Requirement: Reproduce word for word the lines between those holding "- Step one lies" and "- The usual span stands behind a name", inclusive, and nothing else from the data below.

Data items

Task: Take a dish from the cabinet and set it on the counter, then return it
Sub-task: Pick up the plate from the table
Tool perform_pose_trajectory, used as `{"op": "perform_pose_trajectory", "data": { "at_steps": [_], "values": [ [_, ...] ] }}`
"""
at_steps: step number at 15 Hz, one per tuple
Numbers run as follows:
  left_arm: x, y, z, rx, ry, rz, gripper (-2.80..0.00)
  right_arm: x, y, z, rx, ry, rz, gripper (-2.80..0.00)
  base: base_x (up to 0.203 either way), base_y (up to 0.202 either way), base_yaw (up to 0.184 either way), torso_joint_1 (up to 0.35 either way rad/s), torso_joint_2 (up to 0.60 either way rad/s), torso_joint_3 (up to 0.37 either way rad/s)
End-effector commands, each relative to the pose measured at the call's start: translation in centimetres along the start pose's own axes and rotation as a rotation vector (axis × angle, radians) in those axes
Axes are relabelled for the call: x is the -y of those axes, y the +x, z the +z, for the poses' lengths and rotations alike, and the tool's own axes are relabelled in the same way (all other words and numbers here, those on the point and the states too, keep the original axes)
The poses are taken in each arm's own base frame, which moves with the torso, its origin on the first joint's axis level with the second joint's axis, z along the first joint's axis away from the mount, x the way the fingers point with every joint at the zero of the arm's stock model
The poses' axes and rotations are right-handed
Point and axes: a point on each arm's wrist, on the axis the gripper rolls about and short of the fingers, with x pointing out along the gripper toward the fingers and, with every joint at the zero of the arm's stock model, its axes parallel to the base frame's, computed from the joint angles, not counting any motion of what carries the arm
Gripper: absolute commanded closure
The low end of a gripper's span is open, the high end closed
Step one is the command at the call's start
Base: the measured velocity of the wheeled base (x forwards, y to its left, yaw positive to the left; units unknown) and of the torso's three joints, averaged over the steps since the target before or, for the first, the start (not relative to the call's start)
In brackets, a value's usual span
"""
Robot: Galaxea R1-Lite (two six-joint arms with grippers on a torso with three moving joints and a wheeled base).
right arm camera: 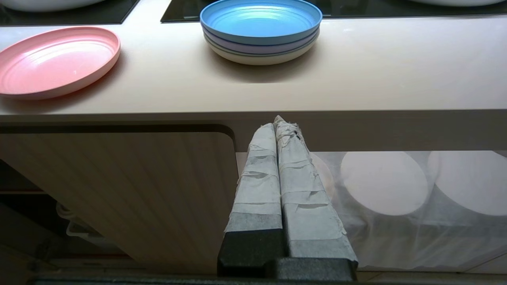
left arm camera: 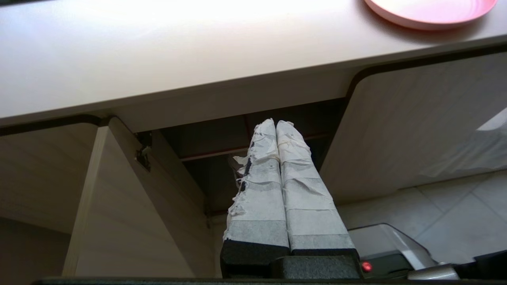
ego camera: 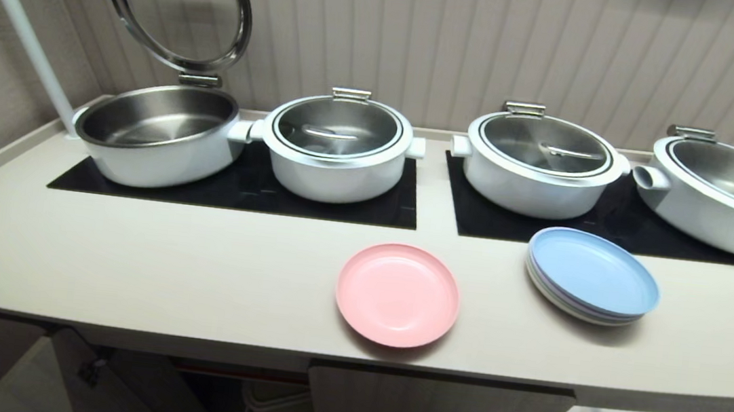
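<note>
Sitting on the counter (ego camera: 196, 270) near its front edge, the dish (ego camera: 397, 294) is out; you have the return left. Cabinet (left arm camera: 253, 158) door stands open. Left gripper (left arm camera: 276, 123) and right gripper (right arm camera: 277, 120) are both pressed together, empty, below the counter.

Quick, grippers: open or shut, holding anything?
Left gripper: shut, empty, below the counter edge, in front of the open cabinet.
Right gripper: shut, empty, low in front of the counter.
</note>
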Motion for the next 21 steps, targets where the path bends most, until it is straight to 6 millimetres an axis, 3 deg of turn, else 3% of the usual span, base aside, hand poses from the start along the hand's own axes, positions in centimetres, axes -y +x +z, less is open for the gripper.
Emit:
{"op": "perform_pose_trajectory", "data": {
  "at_steps": [1,6,13,18,21],
  "values": [
    [-0.7,2.5,2.8,-0.151,-0.051,-0.024,0.00,0.0,0.0,0.0,0.001,0.001,-0.001,0.00,0.000,0.000,0.000,0.000,0.00,0.000],
    [-1.9,7.7,8.2,-0.276,-0.138,-0.076,0.00,0.0,0.0,0.0,0.001,0.001,-0.001,0.00,0.000,0.000,0.000,0.000,0.00,0.000],
    [-1.7,15.3,10.7,-0.476,-0.171,-0.166,0.00,0.0,0.0,0.0,0.001,0.001,0.001,0.00,0.000,0.000,0.000,0.000,0.00,0.000],
    [1.7,22.8,13.3,-0.571,-0.234,-0.268,0.00,0.0,0.0,0.0,0.001,0.001,0.001,0.00,0.000,0.000,0.000,0.000,0.00,0.000],
    [4.2,26.9,13.8,-0.612,-0.213,-0.321,0.00,0.0,0.0,0.0,0.001,0.001,-0.001,0.00,0.000,0.000,0.000,0.000,0.00,0.000]
  ]
}}
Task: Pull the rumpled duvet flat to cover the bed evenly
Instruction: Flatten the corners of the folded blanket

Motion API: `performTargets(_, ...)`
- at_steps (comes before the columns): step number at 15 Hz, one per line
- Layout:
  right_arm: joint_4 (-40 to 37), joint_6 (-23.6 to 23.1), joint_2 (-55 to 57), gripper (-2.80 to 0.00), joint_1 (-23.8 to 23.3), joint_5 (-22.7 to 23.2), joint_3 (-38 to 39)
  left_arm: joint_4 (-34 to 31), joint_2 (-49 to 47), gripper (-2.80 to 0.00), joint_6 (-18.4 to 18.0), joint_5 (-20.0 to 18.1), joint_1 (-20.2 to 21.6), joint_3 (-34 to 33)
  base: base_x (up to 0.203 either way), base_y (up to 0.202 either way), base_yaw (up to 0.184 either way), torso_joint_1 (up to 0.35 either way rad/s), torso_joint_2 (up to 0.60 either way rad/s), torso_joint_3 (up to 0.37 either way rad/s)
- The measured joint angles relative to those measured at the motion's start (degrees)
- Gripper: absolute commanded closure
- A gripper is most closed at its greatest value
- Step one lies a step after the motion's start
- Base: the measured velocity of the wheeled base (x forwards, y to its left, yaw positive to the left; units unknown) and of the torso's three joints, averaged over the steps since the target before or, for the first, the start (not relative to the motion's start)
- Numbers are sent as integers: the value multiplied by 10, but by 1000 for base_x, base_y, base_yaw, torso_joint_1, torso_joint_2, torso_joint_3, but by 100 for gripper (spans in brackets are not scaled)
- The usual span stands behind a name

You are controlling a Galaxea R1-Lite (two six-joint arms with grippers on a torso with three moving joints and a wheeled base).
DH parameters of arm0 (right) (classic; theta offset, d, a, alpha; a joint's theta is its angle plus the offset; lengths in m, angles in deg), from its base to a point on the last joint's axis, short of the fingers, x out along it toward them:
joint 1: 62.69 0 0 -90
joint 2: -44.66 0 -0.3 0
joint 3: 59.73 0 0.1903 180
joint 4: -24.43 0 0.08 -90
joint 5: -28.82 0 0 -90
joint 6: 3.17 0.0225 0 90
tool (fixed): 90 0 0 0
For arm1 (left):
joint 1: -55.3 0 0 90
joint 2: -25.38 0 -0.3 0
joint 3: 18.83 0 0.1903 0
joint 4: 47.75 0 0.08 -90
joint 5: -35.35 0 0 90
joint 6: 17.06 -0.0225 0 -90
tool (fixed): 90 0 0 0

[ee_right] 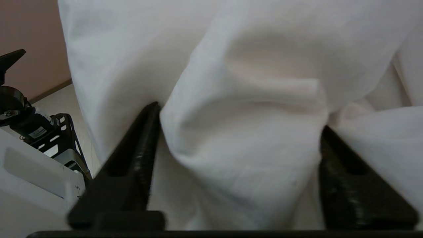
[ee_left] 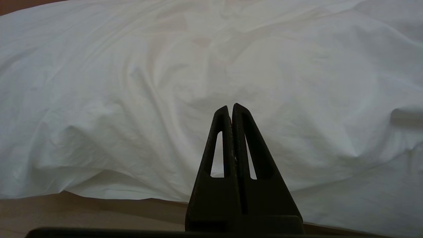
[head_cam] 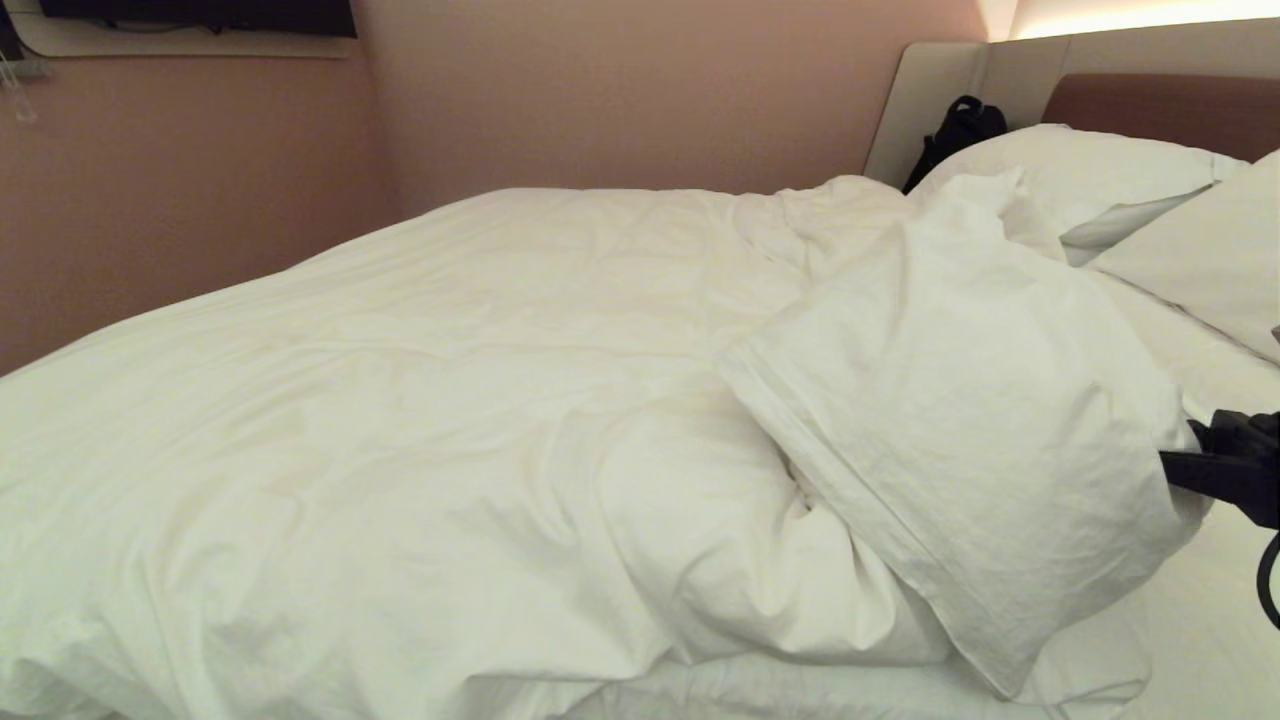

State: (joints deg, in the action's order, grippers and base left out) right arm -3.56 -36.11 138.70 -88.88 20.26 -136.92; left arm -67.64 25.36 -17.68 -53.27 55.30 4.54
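Head view: two pillows [head_cam: 1090,170] and a black bag [head_cam: 958,128] sit by the headboard [head_cam: 1160,105]. White duvet [head_cam: 450,400] lies rumpled across the bed [head_cam: 1215,610], one corner folded back. Right hand [ee_right: 239,132] straddles a fold, not yet clenched; left hand [ee_left: 231,110] clenched, empty.

The duvet [head_cam: 480,400] hides the right hand's [ee_right: 239,132] fingertips.
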Motion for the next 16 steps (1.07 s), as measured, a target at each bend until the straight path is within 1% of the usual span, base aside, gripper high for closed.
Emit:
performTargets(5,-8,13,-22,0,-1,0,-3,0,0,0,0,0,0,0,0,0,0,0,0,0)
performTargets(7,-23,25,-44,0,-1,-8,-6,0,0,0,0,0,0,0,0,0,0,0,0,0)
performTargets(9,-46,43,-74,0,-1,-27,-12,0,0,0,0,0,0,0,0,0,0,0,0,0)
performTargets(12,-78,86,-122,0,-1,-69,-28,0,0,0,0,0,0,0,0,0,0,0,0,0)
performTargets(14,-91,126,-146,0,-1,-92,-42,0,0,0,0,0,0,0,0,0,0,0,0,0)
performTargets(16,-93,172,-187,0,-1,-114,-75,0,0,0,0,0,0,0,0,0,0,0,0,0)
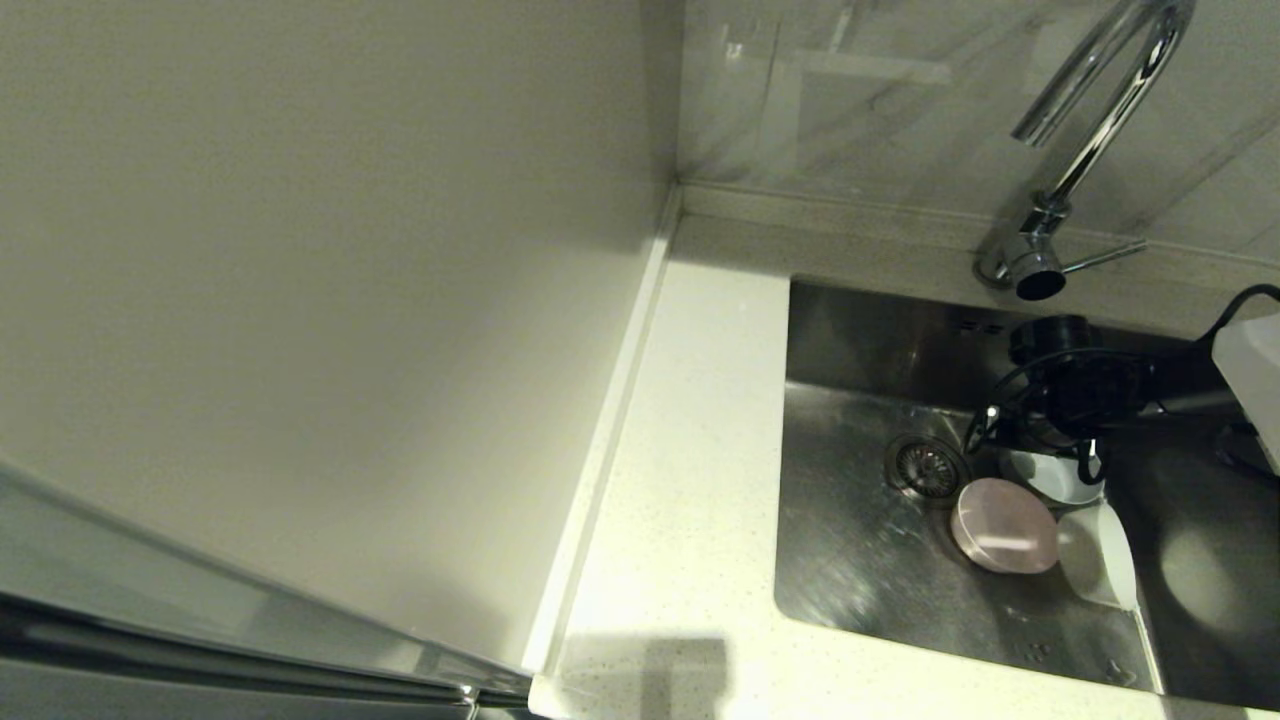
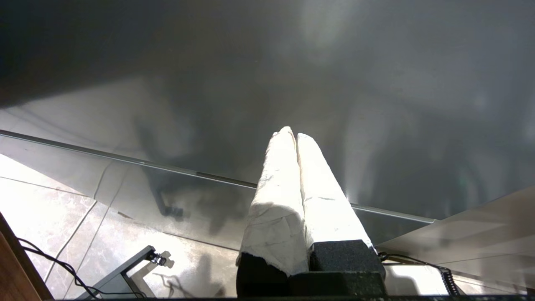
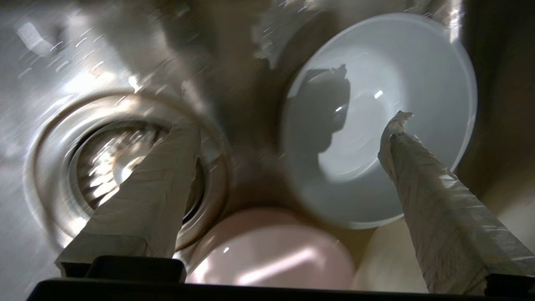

Finished exercise:
- Step one lies a step after the motion's start
- Base: the measured velocity of the wheeled base (x forwards, y to its left, yaw positive to the left; units unknown) and of the torso's three joints, averaged over the steps since the target before or, for the first, the start (not relative to the motion's start)
- Numbers are sent as integers: the value multiplied by 10, but by 1000 for base_x, base_y, base_yaw, torso_joint_1, torso_joint_2, torso_joint_3, but by 100 for gripper (spans in brackets are not scaled)
- The usual span stands behind a name

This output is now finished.